Robin-sparkless is a PySpark-like DataFrame library in Rust, with Polars as the engine. Long-term, it is designed to replace the backend of Sparkless. See SPARKLESS_INTEGRATION_ANALYSIS.md for integration details.

Building the Project

Prerequisites

  • Rust (use the repo-pinned toolchain via rust-toolchain.toml)

Build (Rust only)

cargo build

Delta Lake (optional delta feature): No extra runtime dependencies. Build with --features delta on the Rust crate. Then use spark.read_delta(path), spark.read_delta_version(path, version), and df.write_delta(path, overwrite).
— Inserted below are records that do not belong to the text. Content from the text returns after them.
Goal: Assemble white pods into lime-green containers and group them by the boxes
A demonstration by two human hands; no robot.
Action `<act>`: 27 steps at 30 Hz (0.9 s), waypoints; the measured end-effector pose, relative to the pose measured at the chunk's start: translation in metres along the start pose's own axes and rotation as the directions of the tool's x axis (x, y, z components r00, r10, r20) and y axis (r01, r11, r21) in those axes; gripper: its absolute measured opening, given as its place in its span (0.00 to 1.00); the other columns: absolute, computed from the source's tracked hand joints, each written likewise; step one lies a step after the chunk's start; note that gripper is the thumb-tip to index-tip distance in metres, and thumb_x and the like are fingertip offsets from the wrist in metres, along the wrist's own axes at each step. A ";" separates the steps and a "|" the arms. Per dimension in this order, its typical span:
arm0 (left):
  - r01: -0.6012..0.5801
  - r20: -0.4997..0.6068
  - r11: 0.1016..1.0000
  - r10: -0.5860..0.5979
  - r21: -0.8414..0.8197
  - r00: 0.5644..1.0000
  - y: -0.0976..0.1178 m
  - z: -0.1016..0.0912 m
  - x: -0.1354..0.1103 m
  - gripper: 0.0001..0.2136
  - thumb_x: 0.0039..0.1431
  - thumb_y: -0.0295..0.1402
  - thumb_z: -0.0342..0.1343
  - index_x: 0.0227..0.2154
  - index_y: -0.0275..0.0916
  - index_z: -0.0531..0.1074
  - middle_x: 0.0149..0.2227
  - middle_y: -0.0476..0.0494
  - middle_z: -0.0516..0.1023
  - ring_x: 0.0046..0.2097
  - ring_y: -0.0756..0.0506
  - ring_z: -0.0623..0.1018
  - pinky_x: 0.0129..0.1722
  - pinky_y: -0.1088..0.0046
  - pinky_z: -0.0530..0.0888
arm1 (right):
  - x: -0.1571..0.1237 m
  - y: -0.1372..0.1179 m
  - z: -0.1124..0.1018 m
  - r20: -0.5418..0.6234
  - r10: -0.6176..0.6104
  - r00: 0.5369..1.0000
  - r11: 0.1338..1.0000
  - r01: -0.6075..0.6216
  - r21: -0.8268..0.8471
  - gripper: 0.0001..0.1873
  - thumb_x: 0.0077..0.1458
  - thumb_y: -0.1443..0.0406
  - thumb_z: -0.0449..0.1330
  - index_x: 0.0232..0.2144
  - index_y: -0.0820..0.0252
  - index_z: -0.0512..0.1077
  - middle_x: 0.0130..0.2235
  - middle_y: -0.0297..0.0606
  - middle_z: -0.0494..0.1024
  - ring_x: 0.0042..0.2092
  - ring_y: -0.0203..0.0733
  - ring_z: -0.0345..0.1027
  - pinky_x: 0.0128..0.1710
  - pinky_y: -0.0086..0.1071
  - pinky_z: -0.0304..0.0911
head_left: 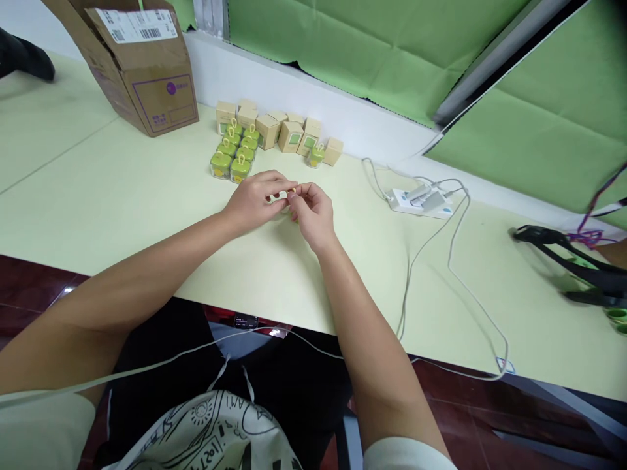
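In front of me, my left hand point(258, 201) and my right hand point(313, 212) meet just above the table. Their fingertips close together on a small green-lidded jar, mostly hidden by the fingers; only a bit of its yellow loop point(292, 190) and some green show. Just beyond the left hand stand several matching small clear jars point(240, 168) with green lids and yellow loops, in two rows. Another such jar point(316, 155) stands apart to the right, beside several small brown cardboard boxes point(290, 137) along the wall.
A large open cardboard carton point(161, 98) stands at the back left. To the right lie a white power strip point(421, 201) with plugs and loose white cables point(455, 254). A black object point(578, 258) rests at the far right. One cable crosses my lap.
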State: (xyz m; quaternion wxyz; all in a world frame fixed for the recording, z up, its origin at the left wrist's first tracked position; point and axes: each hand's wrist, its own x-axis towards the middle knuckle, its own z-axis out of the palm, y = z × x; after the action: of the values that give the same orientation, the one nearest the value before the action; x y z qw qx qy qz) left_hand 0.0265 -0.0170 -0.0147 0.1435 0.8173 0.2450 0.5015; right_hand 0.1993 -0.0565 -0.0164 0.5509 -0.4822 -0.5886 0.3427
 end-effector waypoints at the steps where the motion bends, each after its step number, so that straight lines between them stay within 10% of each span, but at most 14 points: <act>1: -0.002 -0.001 1.000 0.002 0.002 1.000 -0.001 0.000 0.000 0.11 0.67 0.35 0.62 0.49 0.45 0.85 0.47 0.43 0.86 0.38 0.48 0.81 0.40 0.69 0.81 | 0.000 0.000 0.000 -0.008 0.003 1.000 1.000 -0.003 0.006 0.21 0.57 0.45 0.69 0.35 0.53 0.70 0.32 0.30 0.74 0.32 0.35 0.67 0.33 0.32 0.66; 27: -0.011 0.008 0.999 0.010 0.053 1.000 -0.006 0.001 -0.001 0.10 0.68 0.37 0.61 0.45 0.47 0.87 0.44 0.43 0.86 0.45 0.43 0.83 0.49 0.63 0.80 | 0.000 0.002 0.001 -0.011 0.010 1.000 0.999 -0.010 -0.046 0.29 0.55 0.36 0.69 0.34 0.54 0.72 0.33 0.32 0.77 0.33 0.36 0.69 0.32 0.32 0.66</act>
State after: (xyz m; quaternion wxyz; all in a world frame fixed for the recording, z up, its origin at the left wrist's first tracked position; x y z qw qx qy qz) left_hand 0.0257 -0.0129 -0.0187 0.1200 0.8239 0.2533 0.4926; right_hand 0.1992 -0.0560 -0.0187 0.5411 -0.4995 -0.5909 0.3294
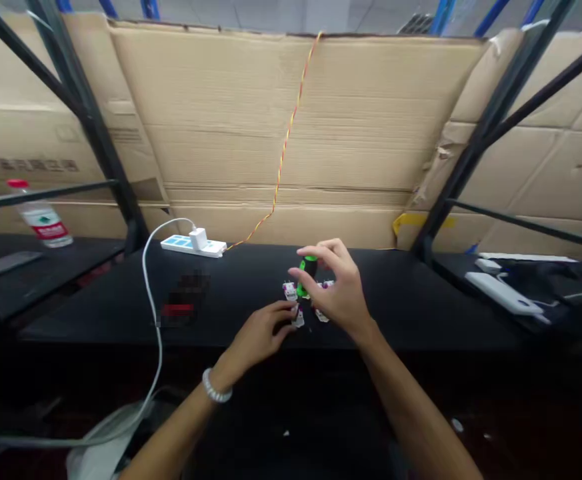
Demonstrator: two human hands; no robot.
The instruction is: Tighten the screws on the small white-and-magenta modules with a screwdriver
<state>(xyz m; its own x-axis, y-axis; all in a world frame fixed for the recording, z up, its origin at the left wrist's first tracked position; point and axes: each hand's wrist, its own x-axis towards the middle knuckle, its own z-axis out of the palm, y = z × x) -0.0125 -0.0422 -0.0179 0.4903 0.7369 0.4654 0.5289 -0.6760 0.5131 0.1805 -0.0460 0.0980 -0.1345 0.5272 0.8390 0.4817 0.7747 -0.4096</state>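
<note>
Upright between the thumb and fingers of my right hand [343, 287] is a short green-and-black screwdriver [309, 268]. Its lower end points down among the small parts, and I cannot see what the tip touches. My left hand [258, 335] has its fingertips at a small white part with purple bits [299, 319] on the black table. A similar white part [289, 291] lies just beyond those fingertips. Another one [321, 316] sits under my right hand, partly covered. Their exact kind is too small to make out.
A white power strip [175, 244] with a plugged-in charger [199, 238] lies at the back left, its white cable [147, 280] hanging over the front edge. Cardboard [281, 120] walls the back. Dark metal posts [458, 173] frame both sides. A water bottle [45, 223] stands far left.
</note>
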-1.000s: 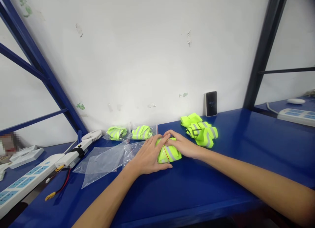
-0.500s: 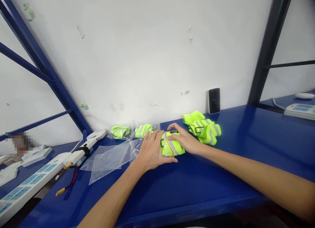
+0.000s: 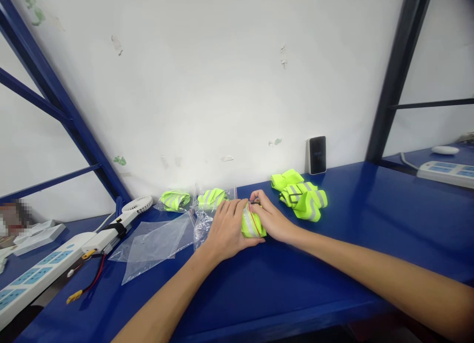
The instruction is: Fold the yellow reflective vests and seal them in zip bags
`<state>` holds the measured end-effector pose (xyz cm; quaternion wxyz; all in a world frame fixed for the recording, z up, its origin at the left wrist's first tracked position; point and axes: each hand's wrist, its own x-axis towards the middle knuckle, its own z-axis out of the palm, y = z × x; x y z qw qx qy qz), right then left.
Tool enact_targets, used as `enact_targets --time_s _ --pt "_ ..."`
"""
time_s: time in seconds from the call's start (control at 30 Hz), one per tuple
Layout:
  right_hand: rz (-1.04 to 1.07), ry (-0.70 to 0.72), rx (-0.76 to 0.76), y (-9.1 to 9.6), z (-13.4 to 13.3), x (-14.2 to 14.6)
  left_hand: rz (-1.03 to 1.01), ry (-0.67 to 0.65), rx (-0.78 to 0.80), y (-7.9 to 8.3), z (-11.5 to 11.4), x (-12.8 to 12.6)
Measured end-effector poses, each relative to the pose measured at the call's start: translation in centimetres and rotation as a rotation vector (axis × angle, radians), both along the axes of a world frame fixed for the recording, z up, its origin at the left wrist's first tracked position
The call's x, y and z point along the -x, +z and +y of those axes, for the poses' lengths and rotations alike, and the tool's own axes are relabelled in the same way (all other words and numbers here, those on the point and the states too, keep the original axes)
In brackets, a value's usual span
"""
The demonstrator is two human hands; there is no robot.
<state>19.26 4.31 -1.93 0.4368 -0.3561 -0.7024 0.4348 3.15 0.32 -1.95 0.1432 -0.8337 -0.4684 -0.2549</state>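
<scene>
shelf: blue shelf top, both forearms come in from the bottom edge and meet around the middle.

left hand: left hand is laid palm-down with fingers spread fairly wide, pressing on the left side of the folded vest, thumb tucked along its near edge.

right hand: right hand is cupped over the right side and top of the same bundle, fingers curled down onto it. So both hands are squeezing it between them.

folded vest: neon yellow folded vest with grey reflective stripes and a thin red band round it, sitting on the shelf dead centre between the hands. Only a narrow slice shows between them.

empty bags: clear plastic bags lying flat at about 9 o'clock from the hands, one edge just beside the left hand's fingers.

cable stuff: at 8 o'clock, well apart, a red-and-black lead with a yellow plug, next to a long white power strip and a white handheld fan.

bagged vests: two bagged vests at 11 o'clock, near the wall.

loose vests: pile of loose vests at 1 o'clock, just beyond the right hand, not touching it.

back wall: a small dark device is propped upright against the white wall at 1 o'clock.

far right: a second power strip on the next shelf over at 2 o'clock, past the dark upright post.
</scene>
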Motion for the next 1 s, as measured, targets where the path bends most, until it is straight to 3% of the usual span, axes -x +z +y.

With the sql feature, read_delta(name_or_path) also accepts a table name: if the argument is not path-like, it resolves like table(name) (temp view first, then saved table), so you can df.write_delta_table("t") then spark.read_delta("t") without writing to disk.

Add as a dependency

In your own crate:

[dependencies]
robin-sparkless = "4"

Basic Usage

DataFrame uses lazy evaluation: transformations (filter, select, join, etc.) extend the plan; only actions (collect, show, count, write) trigger execution. This enables Polars query optimization across the full pipeline.

You can use either the ExprIr API (engine-agnostic; from the crate root) or the Column API (Polars-backed; from prelude or robin_sparkless::functions). For new code and embeddings, prefer ExprIr: col, lit_i64, gt, etc. from the root build ExprIr; use filter_expr_ir, select_expr_ir, collect_rows, agg_expr_ir, and *_engine() methods.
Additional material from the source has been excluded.